Le cas de référence retenu ici porte sur 110 m², en zone H1a : après un bouquet complet, la consommation recule d'environ 15 100 kWh par an, soit près de 1 620 € au tarif de référence. Côté financement, l'assiette est plafonnée à 40 000 € HT dès trois classes gagnées, l'aide ANAH s'échelonne de 4 000 € à 32 000 € selon le revenu fiscal de référence, et l'accompagnement obligatoire est pris en charge jusqu'à 2 000 €.

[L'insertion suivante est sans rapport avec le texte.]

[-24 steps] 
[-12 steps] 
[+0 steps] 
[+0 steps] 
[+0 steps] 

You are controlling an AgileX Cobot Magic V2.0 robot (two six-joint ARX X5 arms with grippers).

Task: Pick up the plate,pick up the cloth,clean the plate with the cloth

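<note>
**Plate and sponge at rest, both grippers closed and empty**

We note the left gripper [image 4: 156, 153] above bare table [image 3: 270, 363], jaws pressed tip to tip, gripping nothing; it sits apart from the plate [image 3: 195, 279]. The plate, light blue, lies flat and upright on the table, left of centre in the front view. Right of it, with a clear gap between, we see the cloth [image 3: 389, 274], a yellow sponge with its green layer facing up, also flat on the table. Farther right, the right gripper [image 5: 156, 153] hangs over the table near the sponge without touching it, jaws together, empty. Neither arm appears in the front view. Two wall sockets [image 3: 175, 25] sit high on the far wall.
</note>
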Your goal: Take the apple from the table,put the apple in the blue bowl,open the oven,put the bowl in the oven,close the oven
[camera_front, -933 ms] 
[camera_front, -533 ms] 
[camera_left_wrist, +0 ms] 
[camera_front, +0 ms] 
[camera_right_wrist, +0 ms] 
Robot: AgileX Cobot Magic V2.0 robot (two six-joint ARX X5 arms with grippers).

Trois pièces décident du versement à Val-de-Scie : le devis portant R ≥ 3 m².K/W en sous-face sur local non chauffé, l'attestation RGE de un isolateur intervenant en sous-sol et le contrôle de continuité en périphérie. Leur absence ne fait pas perdre le droit à l'aide — jusqu'à 32 000 € — mais elle en gèle le paiement.
Le dimensionnement suit l'occupation réelle : 2.22 personne(s) par logement en moyenne à Val-de-Scie, ce qui fixe la base de calcul à 110 m². L'isolation du plancher bas se calibre sur cette occupation, pas sur la surface cadastrale ni sur la facture de l'année passée.
L'arbitrage se fait en part d'assiette : à Val-de-Scie, le plancher bas en absorbe environ 7 %. Il reste donc de la marge pour les autres lots du bouquet, sachant que l'aide portée par ce seul poste va de 1 238 € à 2 200 € selon la catégorie de ressources.
La séquence prime sur la vitesse : l'isolation du plancher bas occupe un isolateur intervenant en sous-sol durant deux à quatre jours à Val-de-Scie. Son positionnement dans le calendrier — après l'audit, avant la mise en service — conditionne la qualité des interfaces entre lots bien plus que le choix de l'entreprise.
Ce qui coûte le plus cher n'est pas le prix d'achat mais la reprise : les canalisations non désolidarisées, qui interrompent la couche isolante oblige à rouvrir l'ouvrage. Comptez 275 € à 550 € à Val-de-Scie, à la charge exclusive du ménage puisque l'aide a déjà été versée sur le premier chantier.
Le climat entre dans le calcul réglementaire : la zone H1a applicable à Val-de-Scie correspond à une base de 250 kWh/m²/an. Plus cette base est élevée, plus l'isolation du plancher bas rentabilise vite son surcoût, à performance identique.
Le palier de classes se calcule avant de signer : à Val-de-Scie, l'assiette double presque entre le scénario à deux classes (30 000 € HT) et celui à trois (40 000 € HT). Sur un poste de 2 750 € comme le plancher bas, cet écart justifie souvent d'ajouter un lot plutôt que de s'arrêter au minimum.